[ABOUT THIS TASK]
When you reach the line with "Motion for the", start repeating the lines exactly and keep going to the end of the records, but drop every picture.

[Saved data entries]

>>>

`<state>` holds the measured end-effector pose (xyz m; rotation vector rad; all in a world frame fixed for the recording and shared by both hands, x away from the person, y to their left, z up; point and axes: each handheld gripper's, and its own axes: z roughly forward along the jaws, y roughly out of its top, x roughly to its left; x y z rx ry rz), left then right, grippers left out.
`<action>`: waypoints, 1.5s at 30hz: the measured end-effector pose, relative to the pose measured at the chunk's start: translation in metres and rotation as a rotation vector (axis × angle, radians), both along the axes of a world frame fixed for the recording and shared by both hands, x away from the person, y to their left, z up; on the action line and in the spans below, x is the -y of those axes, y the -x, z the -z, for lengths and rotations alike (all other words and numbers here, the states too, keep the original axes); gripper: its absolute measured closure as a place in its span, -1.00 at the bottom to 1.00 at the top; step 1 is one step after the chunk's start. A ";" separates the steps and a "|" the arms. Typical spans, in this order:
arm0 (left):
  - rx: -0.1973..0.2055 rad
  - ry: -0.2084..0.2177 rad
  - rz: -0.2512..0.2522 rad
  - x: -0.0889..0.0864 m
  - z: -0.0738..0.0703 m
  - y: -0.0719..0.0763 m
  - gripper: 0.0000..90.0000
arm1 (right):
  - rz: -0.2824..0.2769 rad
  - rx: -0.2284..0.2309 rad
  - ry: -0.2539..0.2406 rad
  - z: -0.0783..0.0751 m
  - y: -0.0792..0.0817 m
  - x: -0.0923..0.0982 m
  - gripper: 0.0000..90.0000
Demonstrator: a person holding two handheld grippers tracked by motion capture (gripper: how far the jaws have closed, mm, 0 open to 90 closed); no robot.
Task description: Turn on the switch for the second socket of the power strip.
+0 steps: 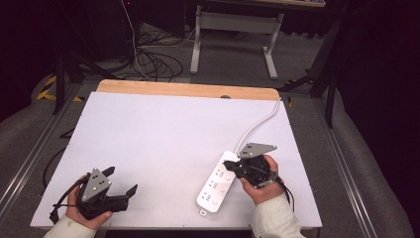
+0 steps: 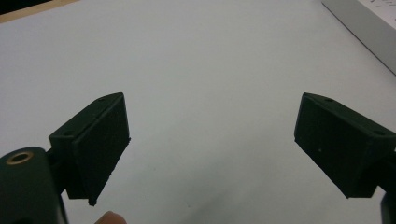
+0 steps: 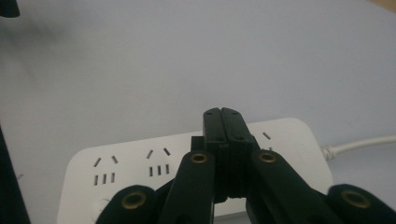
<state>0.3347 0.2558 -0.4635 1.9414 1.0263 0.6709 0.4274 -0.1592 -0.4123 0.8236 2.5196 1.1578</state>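
White plastic power strip [image 1: 216,184] lies directly under the right tongs [image 1: 229,163], pressed together empty; left tongs [image 1: 120,180] stand apart, well clear.

even overhead light, dim dark surroundings; close gripper views soft, slightly blurred.

No words, brands or numbers can be read anywhere here. The white power strip [image 3: 140,163] at the lower middle of the right gripper view carries only socket slots. A faint dark scribble sits at the top right corner of the left gripper view, too blurred to read.
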 end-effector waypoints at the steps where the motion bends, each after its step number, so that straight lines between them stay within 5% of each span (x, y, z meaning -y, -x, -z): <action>1: 0.000 0.000 0.000 0.000 0.000 0.000 -0.76 | -0.006 -0.014 -0.008 0.000 -0.001 0.000 1.00; 15: -0.004 -0.010 0.005 0.001 0.001 0.000 -0.76 | -0.001 -0.102 0.062 0.012 -0.006 -0.001 1.00; 45: -0.007 -0.006 0.001 0.001 0.001 -0.001 -0.76 | -0.006 -0.137 0.189 0.026 -0.008 -0.008 1.00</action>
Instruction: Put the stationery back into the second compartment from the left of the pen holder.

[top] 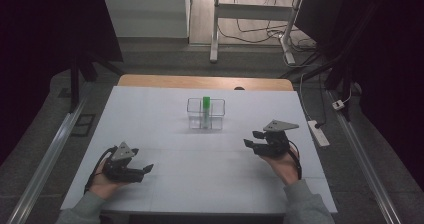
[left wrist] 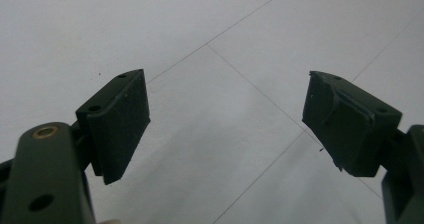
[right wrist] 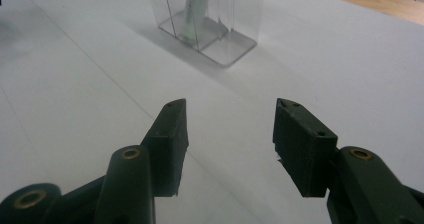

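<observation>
A clear plastic holder (top: 206, 114) with divided compartments stands near the middle of the white table, and a pale tube with a green cap (top: 206, 104) stands upright in it. My right gripper (top: 251, 138) hovers to the right of the holder, open, nothing between its jaws. In the right gripper view the holder (right wrist: 210, 19) lies ahead and slightly left of the right gripper (right wrist: 229, 115). At the front left my left gripper (top: 146, 171) rests low over the table, open and empty; in the left gripper view the left gripper (left wrist: 227, 91) frames bare white surface.
The white table top (top: 165, 134) has thin seam lines and a wooden strip (top: 205, 81) along its far edge. A power strip (top: 318, 132) and cables lie on the floor to the right. Desk legs (top: 215, 29) stand beyond the table.
</observation>
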The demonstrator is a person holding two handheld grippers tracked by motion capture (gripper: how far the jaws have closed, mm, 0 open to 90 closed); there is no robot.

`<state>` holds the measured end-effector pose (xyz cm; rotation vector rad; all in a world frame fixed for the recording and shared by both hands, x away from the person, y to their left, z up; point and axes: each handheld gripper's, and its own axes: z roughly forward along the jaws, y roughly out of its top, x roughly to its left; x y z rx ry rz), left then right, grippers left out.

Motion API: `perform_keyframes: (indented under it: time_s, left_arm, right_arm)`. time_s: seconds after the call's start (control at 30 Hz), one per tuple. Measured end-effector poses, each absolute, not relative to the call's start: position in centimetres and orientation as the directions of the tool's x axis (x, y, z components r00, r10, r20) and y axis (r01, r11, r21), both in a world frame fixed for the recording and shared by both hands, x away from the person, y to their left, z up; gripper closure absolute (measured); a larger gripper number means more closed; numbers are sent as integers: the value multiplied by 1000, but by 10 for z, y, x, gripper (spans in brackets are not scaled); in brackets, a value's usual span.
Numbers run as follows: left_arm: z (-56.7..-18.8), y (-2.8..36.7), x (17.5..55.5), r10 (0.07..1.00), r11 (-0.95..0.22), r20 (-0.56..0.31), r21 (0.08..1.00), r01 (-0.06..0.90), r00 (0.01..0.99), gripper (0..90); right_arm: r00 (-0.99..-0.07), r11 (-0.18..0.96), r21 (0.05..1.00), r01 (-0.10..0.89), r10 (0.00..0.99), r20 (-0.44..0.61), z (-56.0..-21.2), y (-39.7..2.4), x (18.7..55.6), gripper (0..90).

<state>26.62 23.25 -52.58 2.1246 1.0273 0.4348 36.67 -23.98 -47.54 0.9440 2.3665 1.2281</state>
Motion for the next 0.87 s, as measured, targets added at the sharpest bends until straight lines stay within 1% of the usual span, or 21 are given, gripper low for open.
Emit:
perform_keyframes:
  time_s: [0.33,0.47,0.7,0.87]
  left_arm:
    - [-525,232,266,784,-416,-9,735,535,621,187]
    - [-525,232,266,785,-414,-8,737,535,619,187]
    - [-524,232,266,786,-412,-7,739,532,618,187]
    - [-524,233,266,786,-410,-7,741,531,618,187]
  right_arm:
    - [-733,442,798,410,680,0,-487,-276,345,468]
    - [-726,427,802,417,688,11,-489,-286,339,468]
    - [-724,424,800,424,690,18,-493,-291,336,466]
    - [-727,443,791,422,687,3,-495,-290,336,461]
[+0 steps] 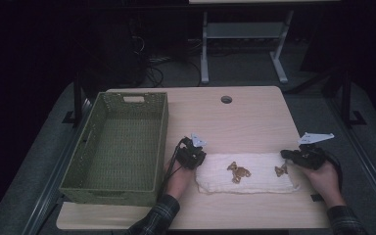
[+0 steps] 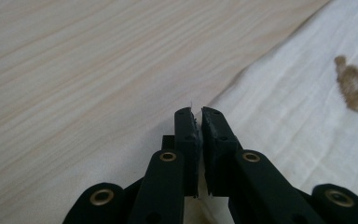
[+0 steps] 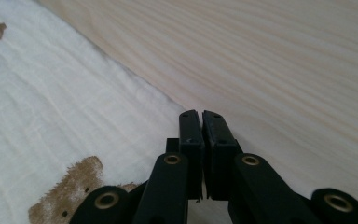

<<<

[TASK OUTPUT]
Motion for the next 0.87 s, as measured, targets added at the sharpest bends until straight lines stay within 1% of the usual span, or 21 are given, gripper low for open.
Emit:
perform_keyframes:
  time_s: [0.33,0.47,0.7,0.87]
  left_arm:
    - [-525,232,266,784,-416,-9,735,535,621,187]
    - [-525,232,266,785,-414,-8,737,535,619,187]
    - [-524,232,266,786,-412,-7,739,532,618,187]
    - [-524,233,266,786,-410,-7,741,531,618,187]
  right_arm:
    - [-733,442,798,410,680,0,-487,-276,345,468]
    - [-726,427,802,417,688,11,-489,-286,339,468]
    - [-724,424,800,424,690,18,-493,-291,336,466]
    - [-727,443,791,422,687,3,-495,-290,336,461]
[+0 steps] 
[+0 steps] 
[+0 steps] 

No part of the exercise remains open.